Sara Glojnaric (née en 1991) parle de « collection de Polaroid sonores » au sujet de Pure Bliss, une pièce de 2022 conçue en partenariat avec les membres du Klangforum Wien. La « collection » de tous ces moments (souvent très brefs) favoris des musiciens dans tel morceau de musique (classique ou non), a été rassemblée en amont ; elle constitue le matériau de base de la composition en plusieurs volets. Les membres de l’Ensemble intercontemporain (EIC), fouettés par les bourrasques de l’électronique, font de leur mieux pour s’approprier les choix de leurs confrères viennois. Frappe l’hybridation revendiquée du matériau, même si la plupart ont jeté leur dévolu sur des musiques étrangères au domaine classique (appelons‑les ainsi faute de vocabulaire), donc majoritairement tonales, tel le choix du chef d’orchestre lors d’une séquence très théâtrale où, face au public et à la régie, il lève la main munie d’une télécommande : et une chanson de Nina Simone d’émerger.

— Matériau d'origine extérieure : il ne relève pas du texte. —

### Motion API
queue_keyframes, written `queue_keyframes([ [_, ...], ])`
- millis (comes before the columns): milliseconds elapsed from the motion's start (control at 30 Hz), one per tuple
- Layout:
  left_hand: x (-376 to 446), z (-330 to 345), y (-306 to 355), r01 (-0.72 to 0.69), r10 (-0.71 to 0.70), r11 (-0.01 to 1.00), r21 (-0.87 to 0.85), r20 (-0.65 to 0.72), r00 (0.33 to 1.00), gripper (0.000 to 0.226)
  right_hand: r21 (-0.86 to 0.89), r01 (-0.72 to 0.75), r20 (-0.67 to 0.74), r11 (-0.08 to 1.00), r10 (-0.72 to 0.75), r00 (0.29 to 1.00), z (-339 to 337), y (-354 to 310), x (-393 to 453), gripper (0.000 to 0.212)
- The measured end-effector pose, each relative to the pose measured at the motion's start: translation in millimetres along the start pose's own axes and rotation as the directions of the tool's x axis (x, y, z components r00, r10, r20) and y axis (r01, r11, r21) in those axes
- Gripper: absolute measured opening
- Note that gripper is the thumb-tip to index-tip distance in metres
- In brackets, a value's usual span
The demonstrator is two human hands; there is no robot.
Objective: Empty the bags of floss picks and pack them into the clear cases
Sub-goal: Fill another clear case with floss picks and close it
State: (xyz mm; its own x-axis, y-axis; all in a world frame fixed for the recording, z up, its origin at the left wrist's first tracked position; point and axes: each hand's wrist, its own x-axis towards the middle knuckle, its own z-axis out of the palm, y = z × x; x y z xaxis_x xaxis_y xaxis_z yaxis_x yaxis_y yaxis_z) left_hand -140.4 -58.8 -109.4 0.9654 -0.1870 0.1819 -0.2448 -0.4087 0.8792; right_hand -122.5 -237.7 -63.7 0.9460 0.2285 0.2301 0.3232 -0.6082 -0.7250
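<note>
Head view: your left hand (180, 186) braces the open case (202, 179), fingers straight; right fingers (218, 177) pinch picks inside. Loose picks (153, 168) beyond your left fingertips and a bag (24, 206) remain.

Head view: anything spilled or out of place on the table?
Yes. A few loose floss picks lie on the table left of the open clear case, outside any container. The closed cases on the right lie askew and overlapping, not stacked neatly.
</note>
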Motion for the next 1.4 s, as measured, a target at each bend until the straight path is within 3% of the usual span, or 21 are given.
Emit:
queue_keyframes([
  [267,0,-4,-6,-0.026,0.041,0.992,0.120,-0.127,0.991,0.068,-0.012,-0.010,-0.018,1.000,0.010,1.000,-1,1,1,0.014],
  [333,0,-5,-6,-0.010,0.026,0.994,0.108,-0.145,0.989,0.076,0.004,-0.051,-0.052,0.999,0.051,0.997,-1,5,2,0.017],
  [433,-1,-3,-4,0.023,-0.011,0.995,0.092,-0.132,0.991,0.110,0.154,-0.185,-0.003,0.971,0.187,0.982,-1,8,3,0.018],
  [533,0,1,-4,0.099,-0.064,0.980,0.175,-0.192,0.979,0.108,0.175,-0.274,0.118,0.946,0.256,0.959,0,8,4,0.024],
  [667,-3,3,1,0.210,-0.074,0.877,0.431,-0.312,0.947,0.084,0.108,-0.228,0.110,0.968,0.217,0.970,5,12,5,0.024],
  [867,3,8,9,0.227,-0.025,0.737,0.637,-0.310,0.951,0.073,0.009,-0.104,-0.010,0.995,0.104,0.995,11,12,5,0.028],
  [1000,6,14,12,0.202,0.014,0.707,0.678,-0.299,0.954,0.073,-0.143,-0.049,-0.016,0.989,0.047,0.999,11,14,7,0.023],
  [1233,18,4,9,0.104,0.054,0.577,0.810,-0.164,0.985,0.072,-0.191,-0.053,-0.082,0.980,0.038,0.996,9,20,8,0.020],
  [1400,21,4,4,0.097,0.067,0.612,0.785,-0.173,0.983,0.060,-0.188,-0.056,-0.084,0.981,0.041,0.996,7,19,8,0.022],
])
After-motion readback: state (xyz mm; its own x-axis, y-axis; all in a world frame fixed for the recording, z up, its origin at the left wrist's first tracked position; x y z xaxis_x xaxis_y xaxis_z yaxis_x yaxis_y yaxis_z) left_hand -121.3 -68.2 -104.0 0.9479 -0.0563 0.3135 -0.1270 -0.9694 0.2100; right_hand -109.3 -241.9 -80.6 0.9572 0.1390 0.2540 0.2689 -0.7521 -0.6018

Les œuvres programmées nécessitant d’important changements de plateau, Clara Iannotta, directrice du Festival d’automne, invite les artistes à s’exprimer sur scène. On ne sera guère surpris d’apprendre l’engagement en faveur de l’écologie de Ni Zheng (née en 1997) et Zara Ali (née en 1995) appartenant toutes deux à la génération dite « Z ».


La première, bouleversée par les violences infligées aux animaux diffusées sur internet, a poussé un cri d’indignation retentissant devant les micros d’un studio ; il servira de matériau séminal à Cauldron of Mania pour ensemble amplifié et électronique, qui plonge le public dans un compost de violences et d’outrages. L’oreille de public saigne avant une brève coda aux allures d’agonie.


Particulièrement polyvalents cette soirée, les musiciens de l’EIC sont appelés à réciter alternativement un texte dans S.M.B. (South Memphis, Bitch) de la seconde, originaire de Memphis, et marquée par le saccage des paysages du Tennessee à la suite de l’installation d’une « usine de calcul intensif appartenant à Elon Musk ». Vimbayi Kaziboni distribue la parole aux différents intervenants mais reprend les rênes en mains quand percent des relents hip‑hop inspirés par le groupe américain Three 6 Mafia – une convergence des luttes face aux ravages du capitalisme triomphant ? Sans doute manque‑t‑il à ces deux créations mondiales l’infraction de génie qui eût transfiguré la teneur vindicative du propos.


(*) Luciano Berio : Ecrits sur la musique, édition établie par Angela Ida de Benedictis.